安倍首相の「5年半分の映画動静」を新聞読み比べ芸人が深読みする

え、このタイミングであの作品を?
プチ 鹿島 プロフィール

『ゴーン・ガール』を昭恵夫人と鑑賞

注目したいのは2014~2015年だ。

2014年は1月2日に『武士の献立』を1本観ただけ。次は2015年1月1日なので1年間のブランクがある。

2014年は「消費税8%に引き上げ」「憲法9条の解釈を変更して集団的自衛権の行使を容認」「政治とカネで小渕優子経産相らが相次いで辞任」などがあった年。映画を観に行く余裕がなかったのかもしれない。

この逆パターンでは「セクシー個室ヨガ通い」と『週刊文春』に書かれた林芳正文科相がいる。

私はあの店のサービス内容より大臣が「平日の午後」「公務と公務のあいだ」にヨガに行っていた事実が気になった。わざわざそんな時間帯に?と批判されたが、そこまでしてリフレッシュが必要だったと考えると、文科相にとって「加計学園問題」はやはり相当にヤバいのだろうと想像できる。

安倍首相に話を戻す。2014年に1本しか観れなかったことを取り戻すためか、2015年は元日に『バンクーバーの朝日』を観て、2日に『ゴーン・ガール』を鑑賞している。このチョイスが凄い。『ゴーン・ガール』は夫婦で観ちゃいけない映画だからだ。

《完璧な夫婦のはずだったふたり。しかし、妻の失踪をきっかけに、
 互いの知らなかった秘密が暴かれていく──そして待ち受ける“衝撃”の展開とは!?》
(映画.com)

安倍首相は正月からこれを「昭恵夫人や母洋子さんらと」観たのである。すごい。

そしてこの年何が起きたのか。「森友学園」問題である。

森友学園への国有地売却をめぐる経緯をみると、この年の9月に『安倍昭恵氏が学園の幼稚園で講演。新設予定の小学校の名誉校長を受け入れ』(朝日新聞・2018年3月13日)をしている。

『ゴーン・ガール』のほかの宣伝文をみてみよう。

《最も近しい存在=パートナーこそが、実は最も謎めいた存在であることを、見る者すべてに突きつける衝撃のサイコロジカル・スリラー》(映画.com)

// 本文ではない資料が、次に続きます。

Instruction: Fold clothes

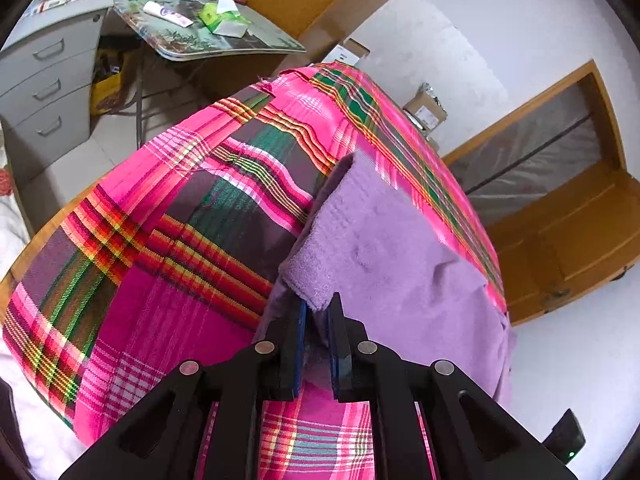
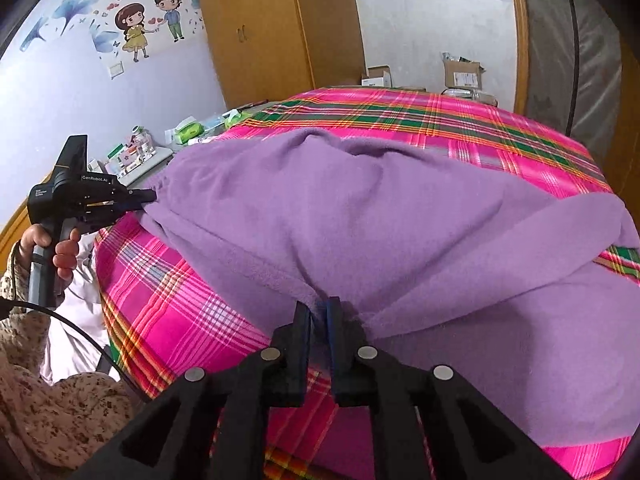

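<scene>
Two grips on one purple fleece garment [image 2: 360, 220], spread over the pink plaid bed cover [image 2: 168, 304]. Left gripper [image 1: 318, 312] jaws pinch a corner, right gripper [image 2: 319, 316] jaws pinch the near edge; spaced well apart, likely to keep the edge taut for folding.

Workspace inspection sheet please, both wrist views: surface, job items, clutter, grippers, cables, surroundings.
Surface: plaid bedspread, pink with green and orange stripes, covering the bed.
Job's things: purple fleece garment, spread and rumpled, partly folded over itself.
Clutter: side table holding tissue packs and a tube; otherwise nothing seen on the bed.
Grippers: left gripper pinches the garment's edge; right gripper has fabric between nearly closed jaws.
Cables: black cable by the sleeve.
Surroundings: drawer cabinet, wooden wardrobe, cardboard boxes.
</scene>
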Demonstrator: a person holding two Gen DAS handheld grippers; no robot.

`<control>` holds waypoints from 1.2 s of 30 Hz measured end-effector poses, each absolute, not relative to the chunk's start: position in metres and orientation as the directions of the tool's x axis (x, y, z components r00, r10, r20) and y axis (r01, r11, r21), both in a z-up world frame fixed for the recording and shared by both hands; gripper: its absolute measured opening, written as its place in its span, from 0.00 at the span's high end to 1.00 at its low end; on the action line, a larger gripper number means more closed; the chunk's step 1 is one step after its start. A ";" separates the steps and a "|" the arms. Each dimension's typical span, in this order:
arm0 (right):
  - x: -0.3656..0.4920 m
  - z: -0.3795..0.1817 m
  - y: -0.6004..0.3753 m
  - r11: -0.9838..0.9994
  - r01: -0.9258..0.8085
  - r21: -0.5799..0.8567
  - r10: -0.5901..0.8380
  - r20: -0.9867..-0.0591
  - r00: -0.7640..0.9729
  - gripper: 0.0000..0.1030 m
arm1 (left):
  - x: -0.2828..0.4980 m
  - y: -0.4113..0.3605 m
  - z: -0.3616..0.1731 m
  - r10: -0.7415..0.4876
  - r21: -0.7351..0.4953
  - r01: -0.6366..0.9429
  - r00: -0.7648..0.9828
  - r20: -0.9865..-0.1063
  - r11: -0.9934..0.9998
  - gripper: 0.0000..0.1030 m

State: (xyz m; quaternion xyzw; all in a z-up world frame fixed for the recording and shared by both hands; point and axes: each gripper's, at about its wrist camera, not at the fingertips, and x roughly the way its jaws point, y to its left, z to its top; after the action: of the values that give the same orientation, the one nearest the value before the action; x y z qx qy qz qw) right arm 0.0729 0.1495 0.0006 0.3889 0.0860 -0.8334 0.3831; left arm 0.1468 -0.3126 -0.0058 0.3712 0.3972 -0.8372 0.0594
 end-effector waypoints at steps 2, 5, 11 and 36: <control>0.074 0.003 0.155 -0.689 0.703 0.177 -0.585 -0.708 -0.396 0.90 | 0.148 -0.311 -0.004 0.187 -0.611 0.397 -0.714 -0.674 -0.685 0.89; 0.073 0.006 0.166 -0.696 0.682 0.223 -0.604 -0.695 -0.389 0.90 | 0.152 -0.308 0.002 0.162 -0.592 0.402 -0.717 -0.678 -0.699 0.87; 0.064 0.010 0.205 -0.752 0.585 0.304 -0.605 -0.671 -0.428 0.90 | 0.168 -0.302 0.022 0.088 -0.577 0.393 -0.769 -0.633 -0.716 0.87; -0.038 0.027 0.263 -0.944 0.251 0.214 -0.329 -0.669 -0.666 0.66 | 0.089 -0.087 0.057 0.516 -0.405 -0.329 -0.648 -0.560 -0.853 0.77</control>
State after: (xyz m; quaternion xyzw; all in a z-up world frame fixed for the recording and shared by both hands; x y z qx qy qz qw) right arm -0.0375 0.2629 0.0272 0.3763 -0.0518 -0.9112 0.1593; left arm 0.0891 -0.0874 0.0574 0.3475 0.1346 -0.8976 -0.2354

これは昭恵夫人の行動そのものではないか。さらに国民からすれば公の場で説明を最も聞きたい昭恵夫人がまさに今「ゴーン・ガール=姿を消した女」状態になっている。

さらには安倍首相には「加計学園」問題がある。同学園の獣医学部新設計画について首相は「2017年1月20日」に初めて知ったと説明した。しかし柳瀬唯夫元首相秘書官が参考人招致されたのも「それ以前に首相は知っていたのでは?」という疑問があるからだ。

ちなみに「2017年1月20日」の2日後、首相は『沈黙 サイレンス』を観ている(1月22日)。官邸の沈黙モードが首相動静でうっかりわかった。

 

続いて注目したいのが今年2月4日に観た『噓八百』 である。次の記事に注目してほしい。

『安倍首相、意味深タイトル…映画「嘘八百」鑑賞』(日刊スポーツ2月5日)

《安倍晋三首相は4日、都内の映画館で映画「嘘八百」を観賞した。(略)先週の予算委は、森友学園の国有地取得の経緯や茂木敏充経済再生担当相の線香問題など「本当かうそか」を連日追及される立場だった首相。はからずも、意味深なタイトルの映画観賞になった?》

スポーツ紙は面白おかしく書いたが、サプライズは翌日の国会だった。国有地売却の交渉に関し、籠池前理事長が夫人と電話で話したと主張する音声データなどに関して問われた安倍首相は、

「真っ赤なうそ、うそ八百だ」

と発言したのである。

《前日鑑賞した映画の題名を引用し、声を荒らげる場面もあった。》(日刊スポーツ2月6日)

どう考えても前日に観た『嘘八百』の影響がうかがえる。前日に映画を観たのは周到な計算だったのか、それとも観たものに影響されやすいのか。後者だったらちょっと心配。